Having worked factory lines for many summers and healthcare for a while, there are parallels and differences, both can be respected and both can/should be improved.
And having recently gone through some lean training (that did not emphasize respect of the worker and work, enough for me) the facilitator did the TPS factory model and then asked us visualize the hospital service delivery in the same way. Perhaps he had it backwards.
What if you ask the audience to tell you what the sequence of healthcare service steps are, what is the patient’s condition prior to admission and (hopefully) at time of discharge. Graphically, it can be the same value stream model that TPS uses, however might want to keep all the language in ‘hospitalese’ Essentially do a virtual gemba eliciting what they do and convert it into lean graphic. One element to factor in is the PI/QI/QA components which are common to healthcare and tie in factory models for continuous improvement. Sometimes, in healthcare, the improvement piece is more reactive than proactive so there is opportunity there too. Once you have their healthcare flow graphic in place, under it place a factory flow model. Ask what they see as similarities and again respect the perceived differences.

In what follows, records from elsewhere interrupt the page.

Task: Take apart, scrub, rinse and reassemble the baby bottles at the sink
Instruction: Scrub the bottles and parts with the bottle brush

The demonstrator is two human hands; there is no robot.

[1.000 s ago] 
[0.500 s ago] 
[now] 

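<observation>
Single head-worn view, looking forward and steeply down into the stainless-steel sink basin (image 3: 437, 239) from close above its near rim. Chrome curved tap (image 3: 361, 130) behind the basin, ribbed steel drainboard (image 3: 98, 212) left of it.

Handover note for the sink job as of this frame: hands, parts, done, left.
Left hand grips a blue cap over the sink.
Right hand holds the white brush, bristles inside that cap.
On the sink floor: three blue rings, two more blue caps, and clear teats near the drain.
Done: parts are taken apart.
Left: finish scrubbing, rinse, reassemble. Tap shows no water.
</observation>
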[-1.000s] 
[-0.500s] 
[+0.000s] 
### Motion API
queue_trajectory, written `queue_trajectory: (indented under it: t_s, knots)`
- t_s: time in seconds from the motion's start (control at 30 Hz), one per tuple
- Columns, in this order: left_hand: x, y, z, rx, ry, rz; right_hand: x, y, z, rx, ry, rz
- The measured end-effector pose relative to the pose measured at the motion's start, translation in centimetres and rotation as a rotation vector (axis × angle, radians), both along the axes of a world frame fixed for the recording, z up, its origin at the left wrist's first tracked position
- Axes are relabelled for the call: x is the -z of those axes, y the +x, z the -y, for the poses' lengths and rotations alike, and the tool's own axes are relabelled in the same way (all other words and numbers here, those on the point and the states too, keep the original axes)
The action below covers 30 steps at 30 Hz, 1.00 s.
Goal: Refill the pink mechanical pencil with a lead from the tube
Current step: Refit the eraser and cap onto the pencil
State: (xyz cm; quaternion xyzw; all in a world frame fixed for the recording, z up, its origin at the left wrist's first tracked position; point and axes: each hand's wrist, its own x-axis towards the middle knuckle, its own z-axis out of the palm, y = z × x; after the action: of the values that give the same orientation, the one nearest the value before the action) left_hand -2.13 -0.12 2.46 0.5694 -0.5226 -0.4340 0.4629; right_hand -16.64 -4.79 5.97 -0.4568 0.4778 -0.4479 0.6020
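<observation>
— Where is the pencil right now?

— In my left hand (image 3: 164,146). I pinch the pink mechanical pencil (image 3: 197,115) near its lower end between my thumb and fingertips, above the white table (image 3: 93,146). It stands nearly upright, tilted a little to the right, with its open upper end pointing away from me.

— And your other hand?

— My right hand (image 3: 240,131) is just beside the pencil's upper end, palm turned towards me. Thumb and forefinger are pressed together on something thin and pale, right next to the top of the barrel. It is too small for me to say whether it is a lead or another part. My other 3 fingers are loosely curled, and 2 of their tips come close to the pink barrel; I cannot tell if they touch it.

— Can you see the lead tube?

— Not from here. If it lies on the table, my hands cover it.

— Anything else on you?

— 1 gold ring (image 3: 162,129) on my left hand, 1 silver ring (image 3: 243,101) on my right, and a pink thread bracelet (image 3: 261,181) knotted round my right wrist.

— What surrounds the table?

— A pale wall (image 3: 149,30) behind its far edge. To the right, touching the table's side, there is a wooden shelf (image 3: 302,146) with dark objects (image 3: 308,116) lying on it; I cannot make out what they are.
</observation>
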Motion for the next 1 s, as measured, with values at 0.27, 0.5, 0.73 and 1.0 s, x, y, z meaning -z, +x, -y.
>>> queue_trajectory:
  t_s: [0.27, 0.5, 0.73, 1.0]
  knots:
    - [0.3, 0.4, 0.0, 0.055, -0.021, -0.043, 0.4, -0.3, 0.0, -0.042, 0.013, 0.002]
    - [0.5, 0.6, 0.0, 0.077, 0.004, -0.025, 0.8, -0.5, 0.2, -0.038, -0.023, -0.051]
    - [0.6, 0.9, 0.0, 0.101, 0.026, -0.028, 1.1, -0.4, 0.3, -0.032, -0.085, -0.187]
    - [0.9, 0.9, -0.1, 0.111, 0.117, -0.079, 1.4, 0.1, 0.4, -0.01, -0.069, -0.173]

Hope it is a blast and goes well Mark, keep us posted!
Intriguing topic for your keynote, Mark. As you know, I spent many years in factories. Now with an armful of experience in hospitals, I’ve been thinking lately that hospitals are more like manufacturing than people are willing to acknowledge. Regarding your Lean Mindsets, I’d add process focus. Excellent factories have great depth of knowledge of their processes. Hospitals generally do not. Hospitals tend to lack process discipline (in the broad sense) and heathcare leaders are not especially “process literate.” This is something that healthcare could learn from manufacturing.
Yes – process focus is definitely one of the running themes looking at the examples and stories I have in the talk. That’s a mindset that’s easy to just have in mind and not call out in a bullet point, though. I agree that hospitals often tend to focus on individual excellence and hard work and workarounds (being a hero) more than having repeatable processes.
Another video that Paul Akers posted with Dr. Mora’s thoughts on visiting FastCap:
http://www.youtube.com/watch?v=4aCShyWFmcs&feature=youtube_gdata_player
[…] my talk at today’s World Congress Leadership Summit on Process Improvement in Healthcare: “Why Your Hospital Should be Like a Factory… Or At Least Some…” The links are for the benefit of the audience and it maybe it provides some interesting reading […]
[…] Wiljeana Glover on May 13, 2011 · 0 comments As Mark Graban stated in a recent post, “People fear or assume that a factory is…mindless, monotonous, repetitive…” These […]
[…] I’m honored to be a part of this program, a full day of timely topics and engaging speakers. I’ll be talking about the mindsets and management systems from Lean manufacturing that are beneficial in healthcare. We shouldn’t copy methods factories literally, but there are some cultural aspects of great factories that healthcare has been learning from. It’s not about “turning the hospital into a factory.” It’s about using proven management methods to help hospitals be the best hospital they can be. Read a preview of the talk here. […]
[…] CEO of the hospital greeted us and talked about how he has learned from factories (a theme I have written about and spoken […]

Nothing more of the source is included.